XXII Barómetro Executive Digest: Pedro Afonso, VINCI Energies Portugal

A análise de Pedro Afonso, CEO da VINCI Energies Portugal

Globalmente, as perspectivas de crescimento apresentam-se como muito positivas. Após dois anos – sobretudo o ano de 2020 – que preferíamos que tivessem sido diferentes, existe uma sensação de algum optimismo, e isto já no primeiro trimestre. Podemos questionar se será sazonalidade, ou se haverá mesmo sustentabilidade à vista. Do lado do investimento – cruzando com dados anteriores – identificamos alguma prudência.
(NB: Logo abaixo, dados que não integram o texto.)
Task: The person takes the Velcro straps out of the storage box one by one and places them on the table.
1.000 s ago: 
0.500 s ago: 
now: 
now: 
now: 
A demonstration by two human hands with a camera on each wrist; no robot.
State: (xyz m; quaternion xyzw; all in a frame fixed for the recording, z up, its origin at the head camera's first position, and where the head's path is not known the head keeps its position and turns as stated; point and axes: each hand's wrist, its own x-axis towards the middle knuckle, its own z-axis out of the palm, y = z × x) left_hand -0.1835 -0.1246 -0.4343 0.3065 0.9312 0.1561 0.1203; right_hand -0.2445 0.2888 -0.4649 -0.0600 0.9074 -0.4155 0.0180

Há sinais de reforço, mas a aposta na produtividade parece mais evidente. Os dados dizem que, apesar de algum pessimismo dominante na opinião pública, o ano de 2021 foi afinal de bons resultados, já que uma boa parte das empresas dá testemunho de objectivos cumpridos ou ultrapassados. Parece um paradoxo, mas isto explica-se provavelmente pelo facto de alguns sectores terem sido menos afectados pela crise. Rentabilidade e competitividade estão no topo das preocupações. Experiência do cliente e internacionalização vêm a seguir. Vale a pena sublinhar que clientes e internacionalização é que conduzem a rentabilidade e competitividade – e não o contrário – pelo que pode ser necessária alguma reflexão neste tema. Finalmente, uma nota para a cibersegurança, ainda mal percepcionada, para lá da técnica e dos sistemas de informação. Ou já está na agenda da gestão de topo das organizações, e já está a ser tratada com elevado cuidado estratégico, ou muito há ainda a fazer, para ficar na agenda de cada agente que “faz acontecer” uma organização, ou seja, todos os colaboradores! Reencontra-se ambição e optimismo para perseguir oportunidades com espírito de desenvolvimento, mas o caminho deve ser mais omnisciente e sustentável, com visão e futuro, mas cuidando de cada detalhe.

Testemunho publicado na edição de Fevereiro (nº. 191) da Executive Digest, no âmbito da XXII edição do seu Barómetro.